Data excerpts
====================
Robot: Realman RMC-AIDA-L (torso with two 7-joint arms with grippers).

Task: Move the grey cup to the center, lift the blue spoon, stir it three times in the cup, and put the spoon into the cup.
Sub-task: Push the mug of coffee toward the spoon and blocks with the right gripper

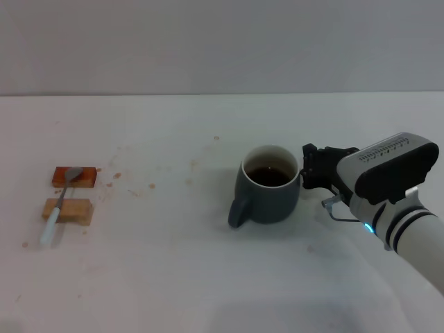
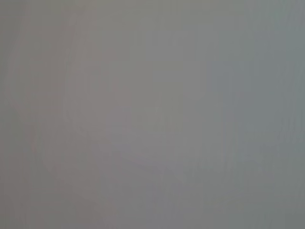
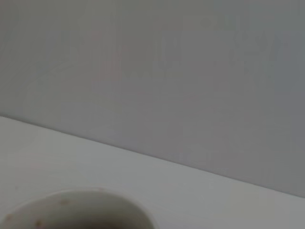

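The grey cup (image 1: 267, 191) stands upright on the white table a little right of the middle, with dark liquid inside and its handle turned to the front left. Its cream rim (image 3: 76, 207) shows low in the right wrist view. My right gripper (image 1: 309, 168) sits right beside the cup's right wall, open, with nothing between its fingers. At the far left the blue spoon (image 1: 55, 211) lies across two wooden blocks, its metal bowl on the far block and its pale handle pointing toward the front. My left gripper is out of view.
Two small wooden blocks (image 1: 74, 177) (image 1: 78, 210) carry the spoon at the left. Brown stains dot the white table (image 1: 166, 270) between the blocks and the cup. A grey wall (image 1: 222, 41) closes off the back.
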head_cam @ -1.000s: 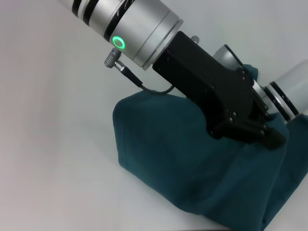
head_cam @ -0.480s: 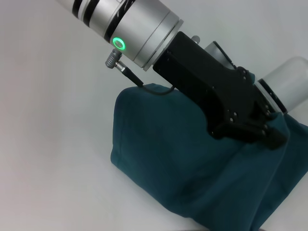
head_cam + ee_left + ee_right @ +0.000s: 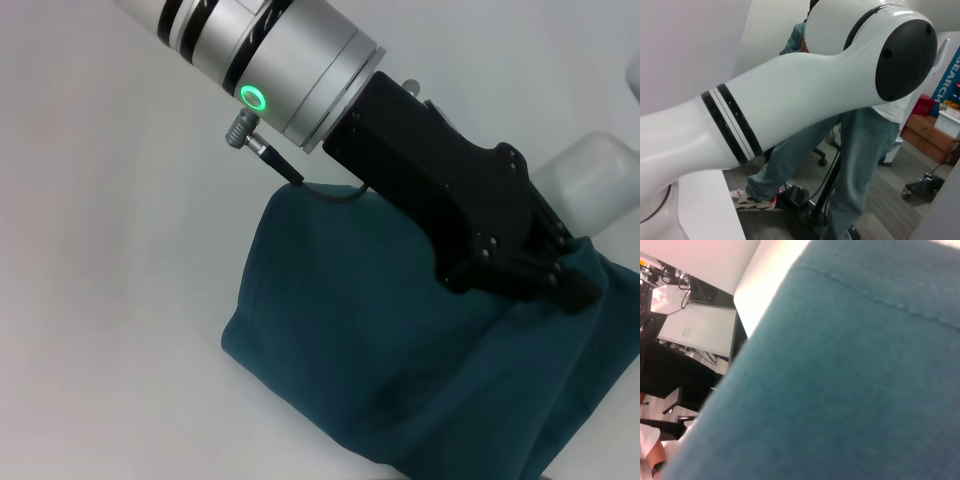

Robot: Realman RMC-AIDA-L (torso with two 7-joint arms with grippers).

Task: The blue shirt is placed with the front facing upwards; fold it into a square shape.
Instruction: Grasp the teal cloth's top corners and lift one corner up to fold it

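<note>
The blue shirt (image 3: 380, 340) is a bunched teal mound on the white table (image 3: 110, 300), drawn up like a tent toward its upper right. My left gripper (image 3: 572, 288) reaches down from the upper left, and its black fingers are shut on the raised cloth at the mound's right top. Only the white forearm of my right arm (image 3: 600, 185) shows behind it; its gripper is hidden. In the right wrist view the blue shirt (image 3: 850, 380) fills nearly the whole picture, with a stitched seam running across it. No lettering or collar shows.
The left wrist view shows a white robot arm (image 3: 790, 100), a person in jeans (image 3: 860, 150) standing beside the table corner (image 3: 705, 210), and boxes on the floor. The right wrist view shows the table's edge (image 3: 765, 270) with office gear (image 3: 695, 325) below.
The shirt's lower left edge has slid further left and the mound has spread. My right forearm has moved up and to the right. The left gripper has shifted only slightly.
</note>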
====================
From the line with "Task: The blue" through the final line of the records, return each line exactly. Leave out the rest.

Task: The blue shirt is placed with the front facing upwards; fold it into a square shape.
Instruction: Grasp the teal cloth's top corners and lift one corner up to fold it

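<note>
The blue shirt (image 3: 380, 340) is a bunched teal mound on the white table (image 3: 110, 300), drawn up like a tent toward its upper right. My left gripper (image 3: 572, 288) reaches down from the upper left, and its black fingers are shut on the raised cloth at the mound's right top. Only the white forearm of my right arm (image 3: 600, 185) shows behind it; its gripper is hidden. In the right wrist view the blue shirt (image 3: 850, 380) fills nearly the whole picture, with a stitched seam running across it. No lettering or collar shows.
The left wrist view shows a white robot arm (image 3: 790, 100), a person in jeans (image 3: 860, 150) standing beside the table corner (image 3: 705, 210), and boxes on the floor. The right wrist view shows the table's edge (image 3: 765, 270) with office gear (image 3: 695, 325) below.
The shirt's lower left edge has slid further left and the mound has spread. My right forearm has moved up and to the right. The left gripper has shifted only slightly.
</note>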

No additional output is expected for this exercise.